Numerous wildfires continue to rage around Northern California near the end of the summer. The Eclipse Complex — various blazes around the town of Happy Camp — has grown to over 40,000 acres, and the smoke from these and other fire complexes in the Klamath River drainage continues to choke the eastern portions of Humboldt County and western Siskiyou. (NOTE: Updates from regional incident management teams appear in LoCO’s “Elsewhere” section, underneath “From Your Government,” while fire season is on. Check there for the latest.)
But — fingers crossed — Humboldt and environs can consider themselves lucky this year. It’s been nothing like the hellish fire year of 2015, when several megacomplexes of 40,000-plus acres burned to our north and east, and so far it’s been nothing like what’s happening just over the line into Oregon, where the Chetco Bar Fire has grown to over 100,000 acres — 160 square miles — over the course of the last month, and is now prompting evacuations of large areas around the outskirts of Brookings.

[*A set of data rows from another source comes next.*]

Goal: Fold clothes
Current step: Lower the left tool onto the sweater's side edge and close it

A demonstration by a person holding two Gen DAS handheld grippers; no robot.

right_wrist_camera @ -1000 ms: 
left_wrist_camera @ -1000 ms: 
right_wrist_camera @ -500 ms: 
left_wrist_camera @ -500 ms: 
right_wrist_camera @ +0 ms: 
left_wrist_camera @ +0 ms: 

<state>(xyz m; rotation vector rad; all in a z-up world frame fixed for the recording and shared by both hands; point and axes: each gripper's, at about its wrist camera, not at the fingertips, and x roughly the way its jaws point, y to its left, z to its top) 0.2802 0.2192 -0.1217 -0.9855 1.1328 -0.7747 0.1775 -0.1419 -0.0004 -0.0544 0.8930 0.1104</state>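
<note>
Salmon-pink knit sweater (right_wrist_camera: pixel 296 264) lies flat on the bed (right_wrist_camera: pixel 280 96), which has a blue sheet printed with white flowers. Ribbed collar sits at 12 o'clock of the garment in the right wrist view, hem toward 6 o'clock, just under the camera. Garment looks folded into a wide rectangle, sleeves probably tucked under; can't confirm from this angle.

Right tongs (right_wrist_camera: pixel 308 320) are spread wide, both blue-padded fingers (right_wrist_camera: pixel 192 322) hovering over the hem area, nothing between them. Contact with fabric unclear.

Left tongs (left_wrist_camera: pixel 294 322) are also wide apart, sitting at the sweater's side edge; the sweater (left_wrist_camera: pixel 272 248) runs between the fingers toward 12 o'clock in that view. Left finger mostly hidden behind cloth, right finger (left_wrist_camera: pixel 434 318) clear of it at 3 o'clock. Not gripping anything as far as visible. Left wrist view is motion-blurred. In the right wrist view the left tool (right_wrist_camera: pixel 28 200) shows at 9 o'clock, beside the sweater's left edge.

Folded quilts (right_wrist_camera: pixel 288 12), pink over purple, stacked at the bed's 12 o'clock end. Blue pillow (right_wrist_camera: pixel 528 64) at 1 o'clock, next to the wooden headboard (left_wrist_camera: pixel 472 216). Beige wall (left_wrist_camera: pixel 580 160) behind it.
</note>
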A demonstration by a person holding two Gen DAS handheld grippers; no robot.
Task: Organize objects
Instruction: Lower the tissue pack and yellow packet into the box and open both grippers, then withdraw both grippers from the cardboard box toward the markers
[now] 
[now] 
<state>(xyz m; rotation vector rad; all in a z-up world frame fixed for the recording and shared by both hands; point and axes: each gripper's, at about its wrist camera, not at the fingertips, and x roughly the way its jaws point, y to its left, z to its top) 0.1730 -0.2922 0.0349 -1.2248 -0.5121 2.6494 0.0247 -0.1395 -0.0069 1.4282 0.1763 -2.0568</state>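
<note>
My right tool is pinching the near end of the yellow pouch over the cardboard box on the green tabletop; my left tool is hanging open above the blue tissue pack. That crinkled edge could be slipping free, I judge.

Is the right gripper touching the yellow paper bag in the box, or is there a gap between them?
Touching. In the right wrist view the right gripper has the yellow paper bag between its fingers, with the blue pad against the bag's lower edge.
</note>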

Animated fire map — which, at the time of this writing, currently only has data through Tuesday. Illustration: LoCO.
The most recent update from incident managers places the current size of the fire at 102,333 acres, with zero percent containment. Chetco Bar is now an officially designated “megafire.” Medford’s KTVL News 10 reports that the U.S. Forest Service has designated it as the number one fire priority in the nation right now.
The fire is currently just a little more than five miles outside the town of Brookings itself. The town is in a bit of a panic right now. The Brookings City Council has instituted mandatory restrictions on water usage within the town, against the possibility that the municipal water supply will be needed for firefighting efforts . The local school district has pushed back the start of the school year.
Firefighters are expecting things to get worse soon. Today’s incident update says:
The locally-known “Chetco Effect” is expected over the fire area beginning tonight, creating gusty Northeast winds and causing a drop in relative humidity and much warmer temperatures through Saturday. Firefighters have been preparing for this change in weather by building direct fire line and contingency lines on the south and southwestern portions of the fire and increasing the number of structural firefighting resources to assist with structure protection. The team will use helicopters and air tankers as weather allows.
Several homes in the area have already been destroyed, and some people are starting to raise questions about whether firefighters didn’t jump on the thing more quickly. The fire started over a month ago and far to the east of Brookings. One spokesperson told a reporter that rough terrain made a ground attack against the fire in its initial stages very difficult, and that subsequent aerial bombardments proved ineffective.